* _What is being asked_
Scan the listing below. Copy each line that contains "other".

* _Material provided_
################

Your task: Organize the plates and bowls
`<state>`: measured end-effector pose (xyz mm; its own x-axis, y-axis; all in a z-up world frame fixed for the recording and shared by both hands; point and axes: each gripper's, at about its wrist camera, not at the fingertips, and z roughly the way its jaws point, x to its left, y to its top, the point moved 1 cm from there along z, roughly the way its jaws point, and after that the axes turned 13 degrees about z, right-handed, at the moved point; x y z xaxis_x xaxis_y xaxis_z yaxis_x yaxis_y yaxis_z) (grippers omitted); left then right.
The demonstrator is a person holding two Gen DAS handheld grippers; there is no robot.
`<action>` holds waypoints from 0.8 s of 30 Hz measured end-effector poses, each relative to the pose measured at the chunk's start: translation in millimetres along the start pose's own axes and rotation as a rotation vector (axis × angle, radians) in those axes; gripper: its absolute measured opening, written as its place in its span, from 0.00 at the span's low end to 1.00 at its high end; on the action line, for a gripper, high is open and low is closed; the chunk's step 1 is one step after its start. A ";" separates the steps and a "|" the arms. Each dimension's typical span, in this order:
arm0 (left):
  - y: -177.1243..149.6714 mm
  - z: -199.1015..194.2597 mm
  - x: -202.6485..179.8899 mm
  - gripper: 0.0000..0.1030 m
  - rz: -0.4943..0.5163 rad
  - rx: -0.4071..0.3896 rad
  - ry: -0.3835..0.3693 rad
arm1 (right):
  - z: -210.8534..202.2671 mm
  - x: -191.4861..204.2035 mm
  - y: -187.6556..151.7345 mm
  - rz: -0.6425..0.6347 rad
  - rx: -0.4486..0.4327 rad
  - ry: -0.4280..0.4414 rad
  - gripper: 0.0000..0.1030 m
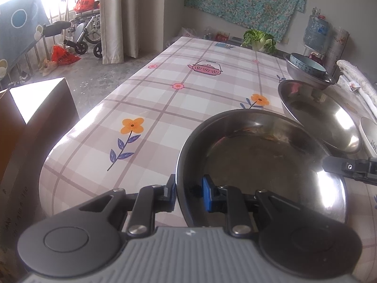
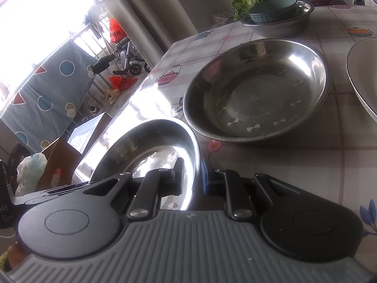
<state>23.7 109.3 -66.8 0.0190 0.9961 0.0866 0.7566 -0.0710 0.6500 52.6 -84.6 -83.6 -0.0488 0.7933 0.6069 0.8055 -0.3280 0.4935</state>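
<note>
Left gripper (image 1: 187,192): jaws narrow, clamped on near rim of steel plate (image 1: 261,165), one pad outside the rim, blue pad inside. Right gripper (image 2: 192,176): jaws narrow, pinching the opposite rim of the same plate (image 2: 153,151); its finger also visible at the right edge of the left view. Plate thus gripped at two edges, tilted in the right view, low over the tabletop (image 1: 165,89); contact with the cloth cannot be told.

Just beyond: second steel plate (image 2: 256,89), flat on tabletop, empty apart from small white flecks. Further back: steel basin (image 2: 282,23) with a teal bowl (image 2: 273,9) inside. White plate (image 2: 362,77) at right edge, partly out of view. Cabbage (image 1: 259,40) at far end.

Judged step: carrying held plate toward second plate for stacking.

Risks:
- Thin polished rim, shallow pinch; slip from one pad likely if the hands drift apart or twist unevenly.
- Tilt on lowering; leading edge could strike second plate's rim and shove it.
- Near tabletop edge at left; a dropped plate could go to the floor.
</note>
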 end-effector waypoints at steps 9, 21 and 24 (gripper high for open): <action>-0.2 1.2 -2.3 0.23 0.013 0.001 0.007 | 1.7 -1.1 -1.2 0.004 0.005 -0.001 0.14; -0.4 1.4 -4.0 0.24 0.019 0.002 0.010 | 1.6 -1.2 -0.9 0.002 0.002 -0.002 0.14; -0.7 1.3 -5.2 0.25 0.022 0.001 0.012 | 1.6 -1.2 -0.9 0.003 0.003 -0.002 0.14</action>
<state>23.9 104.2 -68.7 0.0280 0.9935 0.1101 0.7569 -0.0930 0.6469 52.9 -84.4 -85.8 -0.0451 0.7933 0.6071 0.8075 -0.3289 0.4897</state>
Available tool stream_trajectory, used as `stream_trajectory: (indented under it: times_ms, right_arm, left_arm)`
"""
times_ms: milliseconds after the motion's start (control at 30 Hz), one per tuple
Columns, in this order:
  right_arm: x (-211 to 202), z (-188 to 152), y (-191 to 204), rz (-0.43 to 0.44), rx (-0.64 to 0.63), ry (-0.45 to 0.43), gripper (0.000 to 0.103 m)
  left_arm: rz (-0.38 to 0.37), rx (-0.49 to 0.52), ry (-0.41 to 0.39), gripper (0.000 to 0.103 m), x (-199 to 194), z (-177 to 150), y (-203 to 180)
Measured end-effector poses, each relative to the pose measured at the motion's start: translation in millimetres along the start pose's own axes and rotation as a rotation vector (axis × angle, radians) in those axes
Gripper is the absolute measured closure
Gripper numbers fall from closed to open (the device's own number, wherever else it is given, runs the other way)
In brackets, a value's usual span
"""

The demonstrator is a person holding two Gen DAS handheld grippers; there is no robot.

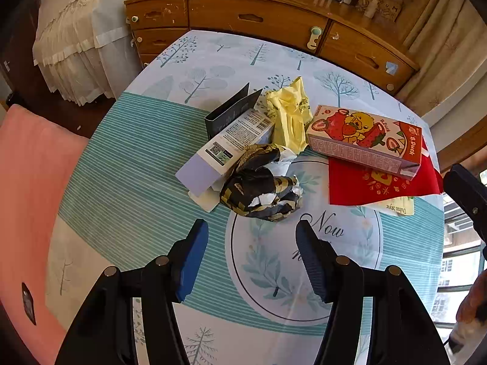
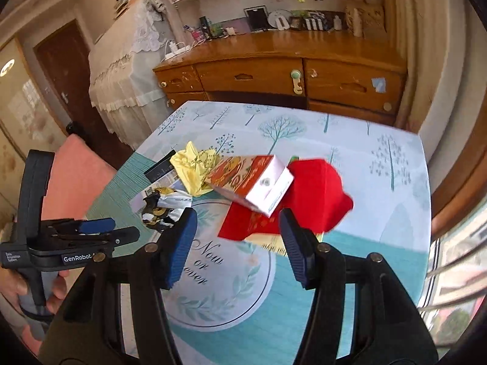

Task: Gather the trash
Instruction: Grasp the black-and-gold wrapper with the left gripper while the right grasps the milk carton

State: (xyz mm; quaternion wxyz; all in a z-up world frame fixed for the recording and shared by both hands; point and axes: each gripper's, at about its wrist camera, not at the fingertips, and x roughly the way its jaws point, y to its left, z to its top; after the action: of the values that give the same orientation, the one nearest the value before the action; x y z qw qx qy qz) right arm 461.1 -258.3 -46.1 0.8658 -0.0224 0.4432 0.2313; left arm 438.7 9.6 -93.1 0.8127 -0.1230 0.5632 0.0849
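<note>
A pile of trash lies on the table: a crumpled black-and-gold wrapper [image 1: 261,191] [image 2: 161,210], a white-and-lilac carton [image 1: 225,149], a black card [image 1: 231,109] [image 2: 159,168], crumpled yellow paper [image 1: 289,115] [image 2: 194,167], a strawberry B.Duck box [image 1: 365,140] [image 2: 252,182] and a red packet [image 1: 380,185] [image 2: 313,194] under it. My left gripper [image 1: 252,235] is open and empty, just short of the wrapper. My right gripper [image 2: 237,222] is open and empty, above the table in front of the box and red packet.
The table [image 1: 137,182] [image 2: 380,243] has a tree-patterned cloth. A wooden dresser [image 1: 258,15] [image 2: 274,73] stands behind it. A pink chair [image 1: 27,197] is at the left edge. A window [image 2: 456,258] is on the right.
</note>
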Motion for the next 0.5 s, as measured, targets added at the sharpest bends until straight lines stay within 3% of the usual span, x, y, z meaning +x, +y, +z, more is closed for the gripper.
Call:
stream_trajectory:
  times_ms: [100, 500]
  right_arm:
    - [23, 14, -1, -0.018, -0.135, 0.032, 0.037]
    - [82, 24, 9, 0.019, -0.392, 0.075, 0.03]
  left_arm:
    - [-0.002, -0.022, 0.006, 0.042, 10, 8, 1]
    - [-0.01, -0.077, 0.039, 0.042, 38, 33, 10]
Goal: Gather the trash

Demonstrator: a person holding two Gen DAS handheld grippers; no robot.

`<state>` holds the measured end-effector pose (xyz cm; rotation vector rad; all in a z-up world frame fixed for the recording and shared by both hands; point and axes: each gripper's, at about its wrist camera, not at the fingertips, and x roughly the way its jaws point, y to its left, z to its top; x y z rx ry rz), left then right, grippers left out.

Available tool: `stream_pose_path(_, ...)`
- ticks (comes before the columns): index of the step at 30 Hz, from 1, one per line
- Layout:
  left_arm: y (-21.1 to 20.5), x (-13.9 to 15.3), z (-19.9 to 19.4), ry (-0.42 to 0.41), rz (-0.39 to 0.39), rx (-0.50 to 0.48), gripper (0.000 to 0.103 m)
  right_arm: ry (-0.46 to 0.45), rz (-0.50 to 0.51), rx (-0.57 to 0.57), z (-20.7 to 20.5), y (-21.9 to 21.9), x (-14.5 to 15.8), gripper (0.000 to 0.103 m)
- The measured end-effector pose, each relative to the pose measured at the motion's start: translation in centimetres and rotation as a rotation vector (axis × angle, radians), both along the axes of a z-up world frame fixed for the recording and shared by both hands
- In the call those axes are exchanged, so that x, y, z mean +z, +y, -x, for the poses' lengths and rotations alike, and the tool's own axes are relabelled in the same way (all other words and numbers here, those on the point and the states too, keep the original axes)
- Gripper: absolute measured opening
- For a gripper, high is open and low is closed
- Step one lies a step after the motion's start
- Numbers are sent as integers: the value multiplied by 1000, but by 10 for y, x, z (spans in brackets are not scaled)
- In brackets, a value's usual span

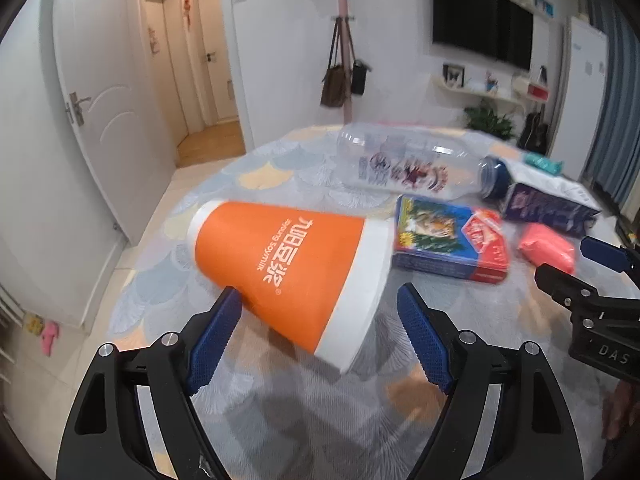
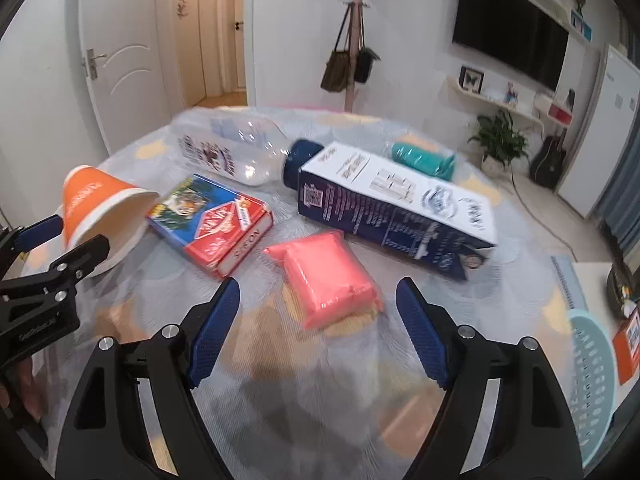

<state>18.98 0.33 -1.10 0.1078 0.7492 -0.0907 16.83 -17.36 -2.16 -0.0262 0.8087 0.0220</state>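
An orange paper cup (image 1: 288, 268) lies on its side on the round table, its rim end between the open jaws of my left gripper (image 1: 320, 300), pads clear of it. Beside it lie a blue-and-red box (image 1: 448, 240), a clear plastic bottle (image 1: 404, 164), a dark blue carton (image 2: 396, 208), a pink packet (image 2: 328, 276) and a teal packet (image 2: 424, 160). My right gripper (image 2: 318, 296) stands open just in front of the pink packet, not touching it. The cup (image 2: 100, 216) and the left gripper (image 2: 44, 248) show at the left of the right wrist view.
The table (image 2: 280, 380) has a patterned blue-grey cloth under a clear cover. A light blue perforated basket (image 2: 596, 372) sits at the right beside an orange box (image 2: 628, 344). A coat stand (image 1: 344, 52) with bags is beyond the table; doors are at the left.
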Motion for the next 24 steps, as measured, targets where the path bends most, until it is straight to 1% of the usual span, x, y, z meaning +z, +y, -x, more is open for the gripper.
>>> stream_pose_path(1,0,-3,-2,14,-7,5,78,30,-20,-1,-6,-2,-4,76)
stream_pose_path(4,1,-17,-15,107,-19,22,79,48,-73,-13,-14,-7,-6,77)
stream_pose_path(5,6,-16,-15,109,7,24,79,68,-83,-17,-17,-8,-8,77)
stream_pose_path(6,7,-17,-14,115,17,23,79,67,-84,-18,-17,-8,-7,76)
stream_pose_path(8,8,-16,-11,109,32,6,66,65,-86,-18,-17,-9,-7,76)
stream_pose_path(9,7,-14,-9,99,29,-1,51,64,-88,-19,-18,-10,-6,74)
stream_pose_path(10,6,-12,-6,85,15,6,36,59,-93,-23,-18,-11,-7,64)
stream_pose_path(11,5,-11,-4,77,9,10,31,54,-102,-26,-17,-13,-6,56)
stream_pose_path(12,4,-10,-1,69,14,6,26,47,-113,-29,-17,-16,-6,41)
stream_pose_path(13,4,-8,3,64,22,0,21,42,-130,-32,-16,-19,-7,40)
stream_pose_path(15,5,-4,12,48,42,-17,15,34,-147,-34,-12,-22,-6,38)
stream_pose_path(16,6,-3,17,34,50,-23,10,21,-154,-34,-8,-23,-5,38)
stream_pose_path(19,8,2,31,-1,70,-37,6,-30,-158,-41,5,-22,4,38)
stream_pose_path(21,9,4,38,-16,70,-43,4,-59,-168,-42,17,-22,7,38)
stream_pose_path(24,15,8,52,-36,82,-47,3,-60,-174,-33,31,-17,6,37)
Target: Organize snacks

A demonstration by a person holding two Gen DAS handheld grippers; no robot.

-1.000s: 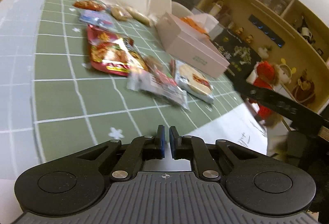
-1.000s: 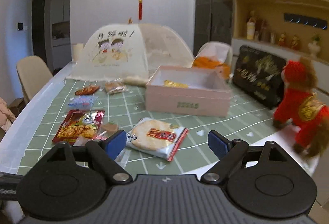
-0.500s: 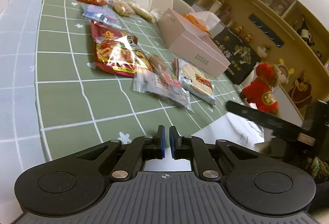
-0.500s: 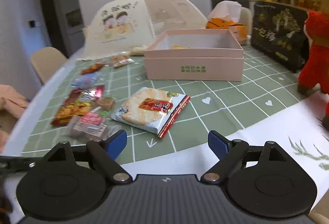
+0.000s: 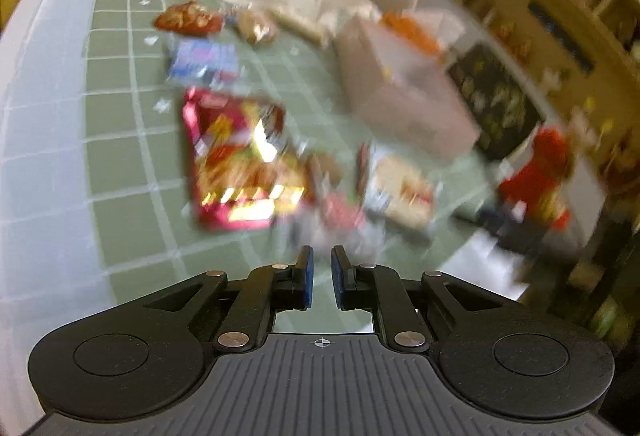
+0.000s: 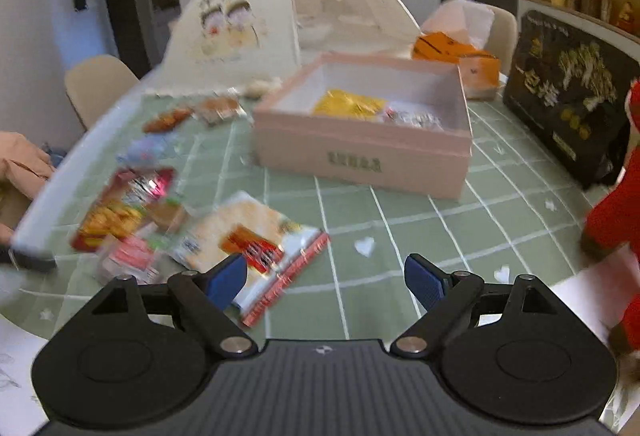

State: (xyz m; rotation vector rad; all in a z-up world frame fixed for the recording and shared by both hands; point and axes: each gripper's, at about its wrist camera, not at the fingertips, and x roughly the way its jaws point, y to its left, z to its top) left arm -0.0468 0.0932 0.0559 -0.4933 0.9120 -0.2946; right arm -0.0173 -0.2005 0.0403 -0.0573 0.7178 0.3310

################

* _Reply to the task_
Gripper numbers fall from closed to open (the device's own number, wherever else it is given, runs the other way)
- In the call those axes are exchanged, so that x, y, z mean +z, +y, -x, for the poses' lengths and rotations alike, and the tool's own axes are relabelled in the same way (all other words and numbers here, those on the point and the states too, keep the original axes)

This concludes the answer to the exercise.